**About this task**
Every line in the records below between the one holding "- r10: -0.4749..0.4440" and the one holding "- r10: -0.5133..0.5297", inclusive, is to be set down exactly; all other lines are to be left out.

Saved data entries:
____________
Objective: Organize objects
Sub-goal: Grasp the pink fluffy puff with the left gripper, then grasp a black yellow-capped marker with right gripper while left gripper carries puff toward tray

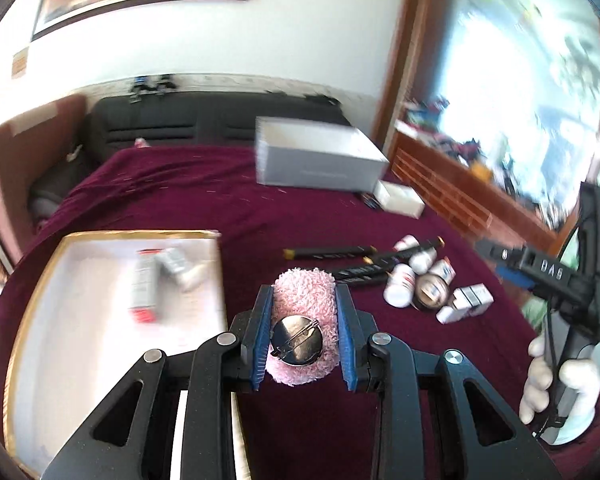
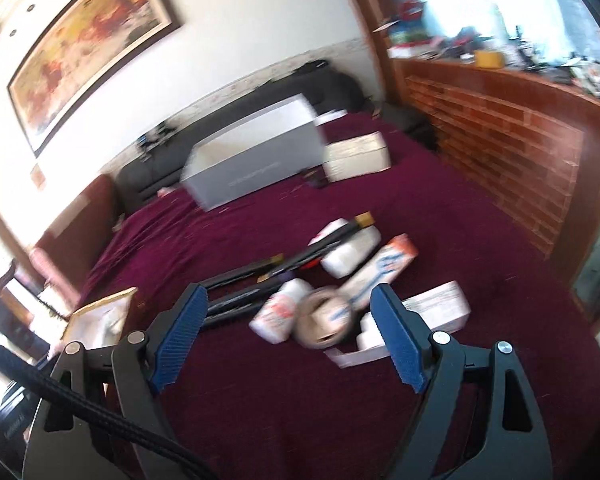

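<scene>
Left gripper clamps the pink fuzzy brooch, right of the gold-rimmed tray; right gripper gapes empty.

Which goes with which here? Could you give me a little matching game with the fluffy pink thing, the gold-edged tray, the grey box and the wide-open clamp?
Things:
1. fluffy pink brooch with round metal back
2. gold-rimmed white tray
3. grey rectangular box
4. right gripper

Places or states:
A. far back on the maroon cloth
B. open, holding nothing
C. clamped in the left gripper
D. holds tubes

Pairs: 1-C, 2-D, 3-A, 4-B
</scene>
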The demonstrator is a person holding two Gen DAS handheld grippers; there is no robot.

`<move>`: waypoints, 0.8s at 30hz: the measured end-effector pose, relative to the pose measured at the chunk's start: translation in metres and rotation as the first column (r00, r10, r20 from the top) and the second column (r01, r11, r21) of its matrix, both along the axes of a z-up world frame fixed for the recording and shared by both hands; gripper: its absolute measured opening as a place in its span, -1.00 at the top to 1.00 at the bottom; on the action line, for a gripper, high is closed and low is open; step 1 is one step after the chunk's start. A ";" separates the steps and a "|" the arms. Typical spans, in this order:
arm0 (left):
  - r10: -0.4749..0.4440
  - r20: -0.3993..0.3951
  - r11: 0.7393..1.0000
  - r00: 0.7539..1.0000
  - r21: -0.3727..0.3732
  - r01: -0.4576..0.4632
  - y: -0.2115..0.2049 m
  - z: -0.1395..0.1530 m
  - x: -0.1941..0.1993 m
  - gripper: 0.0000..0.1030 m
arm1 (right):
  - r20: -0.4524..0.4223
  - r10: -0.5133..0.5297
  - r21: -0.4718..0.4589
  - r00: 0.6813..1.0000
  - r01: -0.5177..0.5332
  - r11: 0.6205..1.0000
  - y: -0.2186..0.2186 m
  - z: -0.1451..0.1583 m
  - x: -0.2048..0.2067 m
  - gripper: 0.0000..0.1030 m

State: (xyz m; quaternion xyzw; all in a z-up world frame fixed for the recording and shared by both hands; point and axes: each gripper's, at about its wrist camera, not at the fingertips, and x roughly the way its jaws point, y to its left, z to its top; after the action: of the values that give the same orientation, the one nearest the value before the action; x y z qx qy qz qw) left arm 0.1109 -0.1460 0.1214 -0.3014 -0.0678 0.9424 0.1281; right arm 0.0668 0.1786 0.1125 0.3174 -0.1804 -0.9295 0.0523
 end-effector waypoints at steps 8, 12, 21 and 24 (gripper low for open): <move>0.105 -0.025 0.990 0.994 0.100 -0.102 -0.076 -0.004 0.026 0.51 | 0.138 0.155 -0.087 0.978 -0.144 0.986 -0.053 -0.015 -0.027 -0.63; 0.154 0.010 0.978 0.988 0.140 -0.154 -0.099 -0.015 0.021 0.51 | 0.216 0.259 -0.197 0.941 -0.218 0.956 -0.074 -0.032 -0.048 -0.63; 0.154 0.037 0.973 0.987 0.168 -0.158 -0.118 -0.036 0.011 0.50 | 0.331 0.277 -0.298 0.902 -0.179 0.938 -0.095 -0.052 -0.129 -0.60; 0.145 0.062 0.964 0.988 0.216 -0.155 -0.127 -0.042 0.005 0.50 | 0.374 0.275 -0.277 0.886 -0.177 0.944 -0.108 -0.054 -0.157 -0.61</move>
State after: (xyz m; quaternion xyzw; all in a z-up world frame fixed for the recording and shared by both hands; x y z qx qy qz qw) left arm 0.1158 -0.2730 0.0789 -0.3006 -0.1975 0.9290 0.0877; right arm -0.0905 0.0707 0.0586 0.5146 -0.2578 -0.8021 0.1594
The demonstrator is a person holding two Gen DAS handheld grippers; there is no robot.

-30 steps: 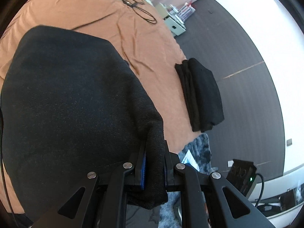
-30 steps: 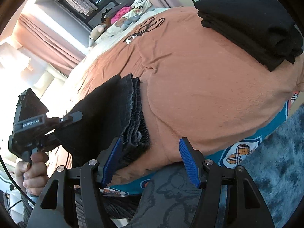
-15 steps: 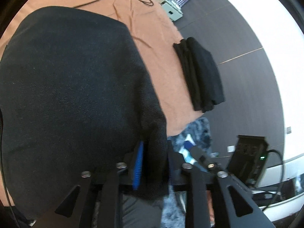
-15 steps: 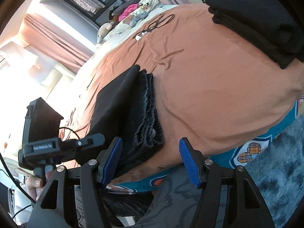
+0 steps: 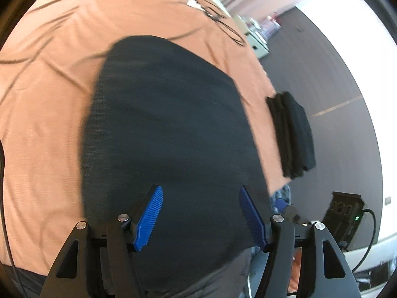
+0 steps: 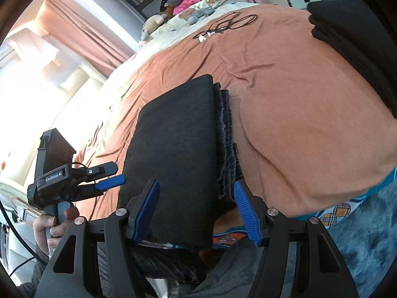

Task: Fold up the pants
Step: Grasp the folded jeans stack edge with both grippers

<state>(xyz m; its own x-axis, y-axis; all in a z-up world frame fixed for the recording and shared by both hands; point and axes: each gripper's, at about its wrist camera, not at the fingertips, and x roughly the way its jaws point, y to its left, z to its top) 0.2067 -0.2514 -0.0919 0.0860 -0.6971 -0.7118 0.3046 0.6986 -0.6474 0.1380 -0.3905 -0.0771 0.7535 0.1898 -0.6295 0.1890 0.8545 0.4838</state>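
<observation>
Left gripper (image 5: 199, 213) spread, empty, over the folded pants (image 5: 168, 129) on the bedspread (image 5: 44, 114). Right gripper (image 6: 196, 209) likewise spread. Risk I note: pants overhang the bed edge; a nudge could slide them off or unfold layers.

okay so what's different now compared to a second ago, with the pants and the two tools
The left tool has let go of the black pants: it was clamped on the fabric and is now open. The pants dropped flat into a folded block on the orange bedspread. The right tool stayed open; the folded stack stayed put.
</observation>
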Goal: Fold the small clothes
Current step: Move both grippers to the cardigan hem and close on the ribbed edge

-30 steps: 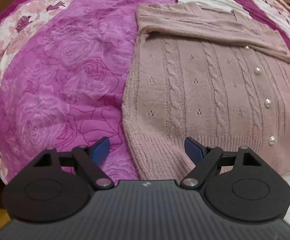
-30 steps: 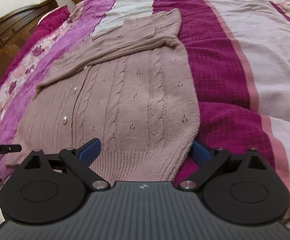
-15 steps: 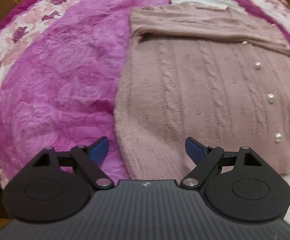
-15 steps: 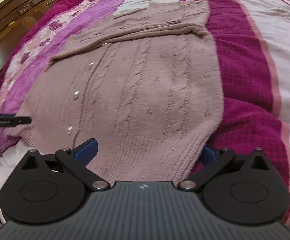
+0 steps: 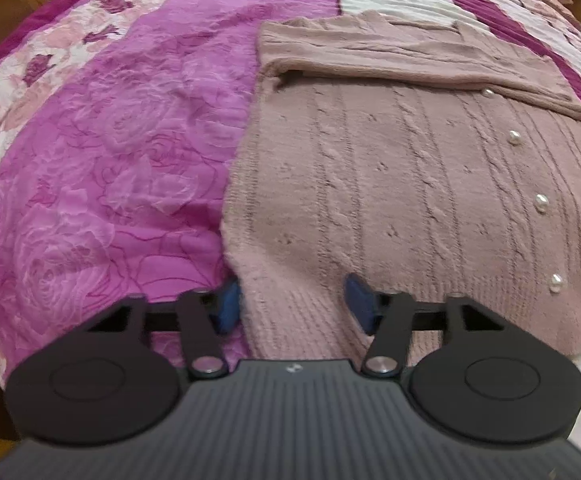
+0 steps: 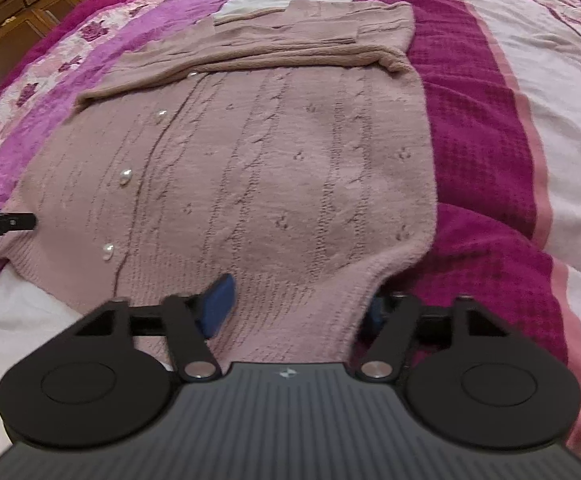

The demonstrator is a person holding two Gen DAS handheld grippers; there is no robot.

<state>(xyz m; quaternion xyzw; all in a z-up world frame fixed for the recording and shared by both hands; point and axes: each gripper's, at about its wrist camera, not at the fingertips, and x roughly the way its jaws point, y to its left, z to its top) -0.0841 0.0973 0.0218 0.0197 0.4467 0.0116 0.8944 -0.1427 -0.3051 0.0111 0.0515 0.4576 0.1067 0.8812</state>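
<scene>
Left gripper (image 5: 292, 306), lower centre, has narrowed around the dusty-pink cable-knit cardigan (image 5: 390, 184) hem corner, not yet clamped. Right gripper (image 6: 298, 306) likewise straddles the opposite corner, partly closed. Cardigan lies centre-frame on the magenta quilt (image 5: 102, 152).

bedspread (image 5: 102, 152) lies open left of the cardigan (image 5: 390, 184); folded sleeves (image 6: 290, 50) ridge its far end.
</scene>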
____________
**Exercise answer**
  - r10: -0.4749..0.4440
  - r20: -0.3993..0.3951
  - r11: 0.7393..1.0000
  - r00: 0.7539..1.0000
  - r21: -0.3727..0.3732
  - r01: -0.4576..0.4632
  - y: -0.2115..0.2049 m
  - z: -0.1395..0.1530 m
  - x: -0.1941..0.1993 m
  - gripper: 0.0000..0.1030 m
arm1 (right):
  - r20: -0.4524..0.4223
  - r10: -0.5133..0.5297

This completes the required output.